The presence of a strong imbalance in the distribution of the response variable may lead to heavy consequences in pursuing a classification task, in both phases of model estimation and accuracy evaluation. Disregarding the specificities of different models, what typically happens is that classification rules are overwhelmed by the prevalent class and the rare examples are ignored.
Most of the current research on imbalanced classification focuses on proposing solutions to improve the model estimation step. The most common remedy to the imbalance problem involves altering the class distribution to obtain a more balanced sample. Remedies based on balancing the class distribution include various techniques of data resampling, such as random oversampling (with replacement) of the rare class and random undersampling (without replacement) of the prevalent class. Under the same hat of these balancing methods, we can also include the ones designed to generate new artificial examples that are ‘similar’, in a certain sense, to the rare observations. Generation of new artificial data that have not been previously observed reduces the risk of overfitting and improves the ability of generalization compromised by oversampling methods, which are bound to produce ties in the sample. As will be clarified subsequently, the ROSE technique can be rightly considered as following this route.

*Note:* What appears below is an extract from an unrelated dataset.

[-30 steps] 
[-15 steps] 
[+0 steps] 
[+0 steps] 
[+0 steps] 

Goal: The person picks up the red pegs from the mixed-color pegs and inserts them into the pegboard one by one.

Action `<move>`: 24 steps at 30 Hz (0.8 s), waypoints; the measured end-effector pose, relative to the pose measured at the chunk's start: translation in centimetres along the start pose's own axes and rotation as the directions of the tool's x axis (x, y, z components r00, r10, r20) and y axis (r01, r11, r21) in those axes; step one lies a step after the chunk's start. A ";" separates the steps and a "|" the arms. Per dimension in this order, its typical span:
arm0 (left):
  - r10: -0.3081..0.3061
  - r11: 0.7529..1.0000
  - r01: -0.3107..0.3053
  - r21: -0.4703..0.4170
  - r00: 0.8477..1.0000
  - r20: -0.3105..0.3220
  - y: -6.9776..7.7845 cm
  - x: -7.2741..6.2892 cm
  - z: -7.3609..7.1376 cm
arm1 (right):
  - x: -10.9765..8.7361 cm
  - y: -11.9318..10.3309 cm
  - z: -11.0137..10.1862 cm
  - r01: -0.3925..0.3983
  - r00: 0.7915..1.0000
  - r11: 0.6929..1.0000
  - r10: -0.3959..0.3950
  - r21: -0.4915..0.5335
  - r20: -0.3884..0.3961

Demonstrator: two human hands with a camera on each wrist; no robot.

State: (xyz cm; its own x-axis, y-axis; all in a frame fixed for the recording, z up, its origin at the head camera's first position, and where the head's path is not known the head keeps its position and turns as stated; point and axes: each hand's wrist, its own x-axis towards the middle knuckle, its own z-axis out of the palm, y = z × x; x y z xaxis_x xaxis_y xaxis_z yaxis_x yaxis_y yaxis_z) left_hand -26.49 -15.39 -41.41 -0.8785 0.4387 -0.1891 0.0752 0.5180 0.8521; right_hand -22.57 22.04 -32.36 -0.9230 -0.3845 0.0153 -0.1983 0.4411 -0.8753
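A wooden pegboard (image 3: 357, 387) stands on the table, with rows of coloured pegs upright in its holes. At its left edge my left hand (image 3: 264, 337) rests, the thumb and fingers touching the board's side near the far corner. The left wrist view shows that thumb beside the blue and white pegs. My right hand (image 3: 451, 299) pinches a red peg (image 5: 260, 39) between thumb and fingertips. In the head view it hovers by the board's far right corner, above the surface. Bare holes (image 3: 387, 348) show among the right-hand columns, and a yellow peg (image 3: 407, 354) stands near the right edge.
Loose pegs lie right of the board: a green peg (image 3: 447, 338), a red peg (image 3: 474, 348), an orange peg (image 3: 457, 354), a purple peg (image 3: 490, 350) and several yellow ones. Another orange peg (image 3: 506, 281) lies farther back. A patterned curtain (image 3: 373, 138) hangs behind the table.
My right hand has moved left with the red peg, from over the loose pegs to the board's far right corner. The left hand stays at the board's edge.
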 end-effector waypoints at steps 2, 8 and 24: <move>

When a classification task is performed, evaluating the accuracy of the classifier plays a role that is at least as important as model estimation, because the extent to which a classification rule may be operationally applied to real-world problems, for labeling new unobserved examples, depends on our ability to measure classification accuracy.
In the accuracy evaluation step, the first problem one has to face concerns the choice of the accuracy metric, since the use of standard measures, such as the overall accuracy, may yield misleading results. The choice of the evaluation measure has to be addressed in terms of some class-independent quantities, such as precision, recall or the F measure. For the operational computation of these measures, one should set a suitable threshold for the probability of belonging to the positive class, above which an example is predicted to be positive. In standard classification problems, this threshold is usually set to 0.5, but the same choice is not obvious in imbalanced learning, as it is likely that no examples are labeled as positive. Moreover, moving a threshold to smaller values is equivalent to assume a higher misclassification cost for the rare class, which is usually the case. To avoid an arbitrary choice of the threshold, a ROC curve can be adopted to measure the accuracy, because it plots the true positive rate versus the false positive rate as the classification threshold varies.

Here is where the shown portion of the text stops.